Le projet Piece of Mind (2021), de la chercheuse postdoctorale Naila Kuhlmann (HUPR), est à l’image de la mission de l’organisme, qui souhaite s’impliquer davantage dans sa communauté. « C’était mon premier projet postdoctoral, raconte la chercheuse. J’ai réuni des personnes atteintes de la maladie de Parkinson, des neuroscientifiques et des artistes, dans le but de faciliter un échange de connaissances, pour créer un spectacle qui communique à la fois la recherche scientifique et l’expérience vécue de la maladie. Ce projet est né à la suite de mon doctorat en neurosciences, dans lequel j’étudiais la maladie de Parkinson, mais qui ne m’offrait que très peu de contacts avec les personnes concernées. »
« À chaque session de travail, poursuit-elle, nous avons abordé un sujet différent, à la fois du point de vue de la science et de l’expérience vécue. C’était une véritable expérience de cocréation, qui tenait compte de l’apport de chaque personne consultée. Notre objectif était de représenter la maladie, au-delà des tremblements. Par exemple, nous avons créé un numéro de slackline autour d'un poème intitulé « Sur le fil », dans lequel une participante vivant avec la maladie utilise la métaphore du funambule pour partager son expérience. Nous avons également intégré des scènes plus comiques, dont une où une personne illustre ses symptômes en inversant les rôles avec les autres interprètes. Nous avons ensuite mené une recherche qualitative sur l’expérience des participants à la cocréation et l’impact sur le public. »
Le spectacle a été filmé en 2021, présenté devant public à l’Agora du Cœur des sciences de l’UQAM en 2022, puis au Atlanta Science Festival en 2024. Une série de reportages audiovisuels sur les coulisses du projet est aussi disponible sur la page YouTube du collectif Piece of Mind. Naila Kuhlmann a également cosigné plusieurs articles scientifiques présentant les conclusions du projet, notamment un publié l’an dernier avec Aliki Thomas, Rebecca Barnstaple et sa directrice de recherche, Stefanie Blain-Moraes, dans l’International Journal of CoCreation in Design and the Arts (Journal international de la co-création dans le design et les arts). Plus récemment, elle a cosigné un autre article dans la revue Frontiers in Psychology.
Du CRITAC au centre HUPR
Avant de s’appeler HUPR, l’organisme portait le nom de Centre de recherche, d’innovation et de transfert en arts du cirque (CRITAC). Le changement s’est imposé afin d’ouvrir les activités du centre à d’autres disciplines, explique Emmanuel Bochud : « Le regard que l’on porte sur les arts vivants peut très bien se transférer à d’autres domaines en lien avec la performance humaine au sens large. »

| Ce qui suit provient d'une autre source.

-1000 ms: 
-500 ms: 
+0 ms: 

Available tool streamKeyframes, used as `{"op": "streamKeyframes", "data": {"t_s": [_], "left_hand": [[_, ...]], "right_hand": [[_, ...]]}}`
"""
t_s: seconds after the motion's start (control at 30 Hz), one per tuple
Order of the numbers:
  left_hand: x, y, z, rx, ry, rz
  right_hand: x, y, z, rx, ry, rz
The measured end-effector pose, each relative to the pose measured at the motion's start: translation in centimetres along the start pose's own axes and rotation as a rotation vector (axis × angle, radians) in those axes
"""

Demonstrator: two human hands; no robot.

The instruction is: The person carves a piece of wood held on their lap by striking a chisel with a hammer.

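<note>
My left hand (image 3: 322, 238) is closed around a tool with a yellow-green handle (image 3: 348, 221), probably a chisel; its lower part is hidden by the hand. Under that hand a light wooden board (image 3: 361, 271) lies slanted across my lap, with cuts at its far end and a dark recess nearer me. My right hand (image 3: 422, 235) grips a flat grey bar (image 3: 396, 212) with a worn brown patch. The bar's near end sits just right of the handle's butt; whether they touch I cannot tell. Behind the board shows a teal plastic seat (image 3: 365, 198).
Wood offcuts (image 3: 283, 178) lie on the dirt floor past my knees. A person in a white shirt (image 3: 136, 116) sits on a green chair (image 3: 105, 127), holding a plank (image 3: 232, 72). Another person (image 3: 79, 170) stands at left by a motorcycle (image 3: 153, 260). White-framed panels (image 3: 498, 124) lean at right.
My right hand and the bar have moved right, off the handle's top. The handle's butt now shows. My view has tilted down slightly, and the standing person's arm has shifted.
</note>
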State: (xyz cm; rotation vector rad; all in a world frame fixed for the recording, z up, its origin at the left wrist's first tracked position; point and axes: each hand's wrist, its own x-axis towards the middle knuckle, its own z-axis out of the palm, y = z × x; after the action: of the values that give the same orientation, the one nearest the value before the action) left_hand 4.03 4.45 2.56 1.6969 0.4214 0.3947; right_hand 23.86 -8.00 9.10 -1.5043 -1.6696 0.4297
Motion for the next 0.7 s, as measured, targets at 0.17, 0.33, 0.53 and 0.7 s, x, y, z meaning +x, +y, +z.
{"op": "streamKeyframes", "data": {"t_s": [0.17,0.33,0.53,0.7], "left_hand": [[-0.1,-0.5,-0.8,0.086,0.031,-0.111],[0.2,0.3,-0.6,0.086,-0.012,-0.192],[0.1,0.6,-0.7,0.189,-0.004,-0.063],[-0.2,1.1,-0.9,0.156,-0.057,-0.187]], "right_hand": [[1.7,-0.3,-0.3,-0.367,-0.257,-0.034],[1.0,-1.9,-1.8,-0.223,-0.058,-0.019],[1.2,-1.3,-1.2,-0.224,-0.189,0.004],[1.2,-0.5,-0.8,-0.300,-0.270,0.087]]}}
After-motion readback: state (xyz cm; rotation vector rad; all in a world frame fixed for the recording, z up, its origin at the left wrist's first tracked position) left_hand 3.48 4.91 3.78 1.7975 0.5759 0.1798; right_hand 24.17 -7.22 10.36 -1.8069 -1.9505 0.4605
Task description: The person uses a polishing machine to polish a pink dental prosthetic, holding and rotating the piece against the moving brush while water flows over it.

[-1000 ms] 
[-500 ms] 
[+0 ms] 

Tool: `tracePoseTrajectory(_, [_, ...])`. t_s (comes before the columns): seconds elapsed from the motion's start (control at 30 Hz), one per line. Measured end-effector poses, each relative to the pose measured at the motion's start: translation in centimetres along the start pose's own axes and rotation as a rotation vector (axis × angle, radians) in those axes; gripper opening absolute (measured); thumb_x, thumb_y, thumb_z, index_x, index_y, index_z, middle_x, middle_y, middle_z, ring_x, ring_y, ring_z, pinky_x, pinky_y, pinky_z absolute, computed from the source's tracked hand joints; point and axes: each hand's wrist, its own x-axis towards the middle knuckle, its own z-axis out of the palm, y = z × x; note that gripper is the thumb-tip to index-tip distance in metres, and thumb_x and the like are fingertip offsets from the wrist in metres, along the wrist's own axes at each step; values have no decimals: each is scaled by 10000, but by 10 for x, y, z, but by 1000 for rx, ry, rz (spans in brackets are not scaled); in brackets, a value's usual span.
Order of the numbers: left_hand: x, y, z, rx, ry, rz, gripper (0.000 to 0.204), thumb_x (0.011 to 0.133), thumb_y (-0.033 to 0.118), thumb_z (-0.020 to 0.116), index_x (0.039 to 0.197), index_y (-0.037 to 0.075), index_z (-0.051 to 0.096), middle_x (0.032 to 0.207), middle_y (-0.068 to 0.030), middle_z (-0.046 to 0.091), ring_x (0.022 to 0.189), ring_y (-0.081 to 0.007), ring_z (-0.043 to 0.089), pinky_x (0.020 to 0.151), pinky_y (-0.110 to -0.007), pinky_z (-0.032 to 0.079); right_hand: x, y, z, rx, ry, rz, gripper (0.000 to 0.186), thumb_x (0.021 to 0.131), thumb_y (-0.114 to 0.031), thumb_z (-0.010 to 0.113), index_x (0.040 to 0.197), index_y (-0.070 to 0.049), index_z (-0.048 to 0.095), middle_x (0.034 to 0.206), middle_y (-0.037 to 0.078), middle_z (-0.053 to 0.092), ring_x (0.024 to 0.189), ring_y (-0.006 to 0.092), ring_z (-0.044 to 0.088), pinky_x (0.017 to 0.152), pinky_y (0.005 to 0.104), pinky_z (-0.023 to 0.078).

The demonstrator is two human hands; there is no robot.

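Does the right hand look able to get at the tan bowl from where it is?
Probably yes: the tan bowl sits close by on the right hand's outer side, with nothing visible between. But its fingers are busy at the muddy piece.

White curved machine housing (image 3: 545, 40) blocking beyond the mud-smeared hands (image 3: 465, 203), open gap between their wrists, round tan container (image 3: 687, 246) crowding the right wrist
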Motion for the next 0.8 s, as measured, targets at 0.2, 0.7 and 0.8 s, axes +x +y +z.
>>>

L’équipe de HUPR s’est affairée à changer de nom au moment même où elle entamait des démarches pour devenir partenaire de cinEXmedia. « Nos deux organismes ont plusieurs atomes crochus, affirme Emmanuel Bochud. Ils travaillent tous les deux sur le rythme, dans une perspective intersectorielle, ainsi que sur des projets d’innovation sociale. »
C’est pourquoi, renchérit Naila Kuhlmann, « nous souhaiterions rassembler des expert·es en cinéma et en arts vivants, dans le cadre d’un colloque, par exemple, pour mieux comprendre comment ces disciplines peuvent travailler ensemble, particulièrement pour les personnes aînées ». Les équipes de HUPR et de cinEXmedia doivent se rencontrer plus tard cette année afin de préparer ce projet commun.